The severe acute respiratory syndrome corona virus-2 (SARS-CoV-2) pandemic has resulted in significant changes to the use of personal protective equipment (PPE) in healthcare institutions worldwide. It is thought transmission is primarily via droplet spread ¹ but there are fears that aerosolized particles (generally <5 micron diameter) ² could cause airborne transmission. ³ Many organisations have advised the use of PPE for those undertaking certain activities that have been designated as aerosol generating procedures (AGPs) to minimise this risk. Examples include percutaneous tracheostomy and bronchoscopy ⁴ but the quantitative evidence base for AGP designation is weak and the relative risk of each procedure unknown. ⁵ To date aerosols generated during percutaneous tracheostomy have not been measured. Our previous study identified that background particle counts in most settings are too high to allow reliable aerosol detection. We had a unique opportunity to measure aerosol generation during percutaneous tracheostomy insertion in an ultra-clean operating theatre.

Methods

A prospective environmental monitoring study was in progress at North Bristol NHS Trust to quantitate aerosol generation during operating theatre procedures. ⁶ Ethical approval for this study was given by the Faculty of Life Science and Science Research Ethics Committee at the University of Bristol and this waived the need for individual patient consent. Our ICU’s COVID-19 percutaneous tracheostomy insertion guideline mandated insertion in an operating theatre allowing us to measure aerosols during the procedure.

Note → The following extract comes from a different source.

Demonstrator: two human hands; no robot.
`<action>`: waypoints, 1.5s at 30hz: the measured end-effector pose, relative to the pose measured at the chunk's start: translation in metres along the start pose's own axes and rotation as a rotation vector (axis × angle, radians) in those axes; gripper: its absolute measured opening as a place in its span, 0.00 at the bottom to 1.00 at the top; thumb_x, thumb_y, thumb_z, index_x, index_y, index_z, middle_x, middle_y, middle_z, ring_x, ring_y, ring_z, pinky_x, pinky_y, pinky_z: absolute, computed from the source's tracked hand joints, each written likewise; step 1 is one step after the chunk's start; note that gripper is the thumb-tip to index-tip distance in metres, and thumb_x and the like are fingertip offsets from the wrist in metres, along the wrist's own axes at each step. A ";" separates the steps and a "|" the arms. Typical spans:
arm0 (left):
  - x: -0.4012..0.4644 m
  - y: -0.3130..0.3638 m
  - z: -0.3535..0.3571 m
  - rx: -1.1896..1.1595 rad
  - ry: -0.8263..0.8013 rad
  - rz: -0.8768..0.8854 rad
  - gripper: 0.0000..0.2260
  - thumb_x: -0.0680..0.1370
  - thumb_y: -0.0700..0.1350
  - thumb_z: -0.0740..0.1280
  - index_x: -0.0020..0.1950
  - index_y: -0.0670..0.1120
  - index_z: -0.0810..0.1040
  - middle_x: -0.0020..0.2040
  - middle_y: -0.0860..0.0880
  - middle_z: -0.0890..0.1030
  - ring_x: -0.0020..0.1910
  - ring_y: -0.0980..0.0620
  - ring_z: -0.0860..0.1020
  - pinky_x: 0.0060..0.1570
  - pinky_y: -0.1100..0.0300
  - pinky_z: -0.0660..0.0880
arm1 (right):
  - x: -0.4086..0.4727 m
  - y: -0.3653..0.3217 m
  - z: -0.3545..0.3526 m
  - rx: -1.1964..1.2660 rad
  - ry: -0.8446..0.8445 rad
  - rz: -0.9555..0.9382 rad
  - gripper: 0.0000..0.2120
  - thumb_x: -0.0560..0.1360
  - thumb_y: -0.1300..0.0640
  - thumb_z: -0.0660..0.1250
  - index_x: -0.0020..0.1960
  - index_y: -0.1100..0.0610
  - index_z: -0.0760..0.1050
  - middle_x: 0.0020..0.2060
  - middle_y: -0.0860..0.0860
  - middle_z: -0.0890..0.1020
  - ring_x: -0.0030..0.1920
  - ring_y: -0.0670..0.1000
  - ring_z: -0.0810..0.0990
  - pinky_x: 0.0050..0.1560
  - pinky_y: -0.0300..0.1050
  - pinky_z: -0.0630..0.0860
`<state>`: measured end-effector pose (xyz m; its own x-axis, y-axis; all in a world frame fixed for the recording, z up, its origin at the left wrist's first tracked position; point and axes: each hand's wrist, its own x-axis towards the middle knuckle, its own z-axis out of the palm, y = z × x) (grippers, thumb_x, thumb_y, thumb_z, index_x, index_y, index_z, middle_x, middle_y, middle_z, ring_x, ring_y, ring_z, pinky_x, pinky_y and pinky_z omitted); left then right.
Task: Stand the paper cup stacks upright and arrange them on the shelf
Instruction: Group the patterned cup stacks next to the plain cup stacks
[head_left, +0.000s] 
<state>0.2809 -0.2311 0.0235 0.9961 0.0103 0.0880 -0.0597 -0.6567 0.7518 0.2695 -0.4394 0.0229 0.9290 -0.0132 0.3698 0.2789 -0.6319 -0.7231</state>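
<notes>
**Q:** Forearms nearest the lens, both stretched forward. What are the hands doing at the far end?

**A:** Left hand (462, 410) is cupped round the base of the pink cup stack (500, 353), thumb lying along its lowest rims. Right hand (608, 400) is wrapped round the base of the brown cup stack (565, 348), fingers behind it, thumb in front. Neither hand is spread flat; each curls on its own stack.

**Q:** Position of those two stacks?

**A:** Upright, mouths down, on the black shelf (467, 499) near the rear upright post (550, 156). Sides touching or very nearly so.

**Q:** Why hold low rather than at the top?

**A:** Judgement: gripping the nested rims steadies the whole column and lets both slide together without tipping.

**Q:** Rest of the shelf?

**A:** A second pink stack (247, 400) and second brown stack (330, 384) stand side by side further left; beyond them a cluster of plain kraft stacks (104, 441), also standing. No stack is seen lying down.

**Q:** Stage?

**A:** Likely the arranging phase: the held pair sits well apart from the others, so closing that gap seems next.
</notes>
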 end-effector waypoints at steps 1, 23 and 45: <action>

A lightweight, portable Optical Particle Sizer (TSI Incorporated, model 3330, High Wycombe, UK), connected to a plastic funnel (custom 3 D printed from PLA by RAISE3D Pro2 Printer, 3DGBIRE, Chorley, UK, max. diameter 150 mm) and sampling through silicone tubing (TSI Incorporated, model 3001788, length 2 m, internal diameter 4.8 mm) was used to quantify aerosol generation, with a sampling resolution of 1 s. Observations were made at a distance of 20–30 cm from the airway and surgical site within an operating theatre with an ultraclean laminar flow ventilation system with the airflow temporarily set to standby.

The tracheostomy procedure was performed as per our standard practice and was divided into 7 separate phases for analysis (Figure 1). The funnel was above the mouth in phases I and IV, and above the neck for phases (II, III, V and VI). The end-point was specified as inflation of the tracheostomy tube cuff.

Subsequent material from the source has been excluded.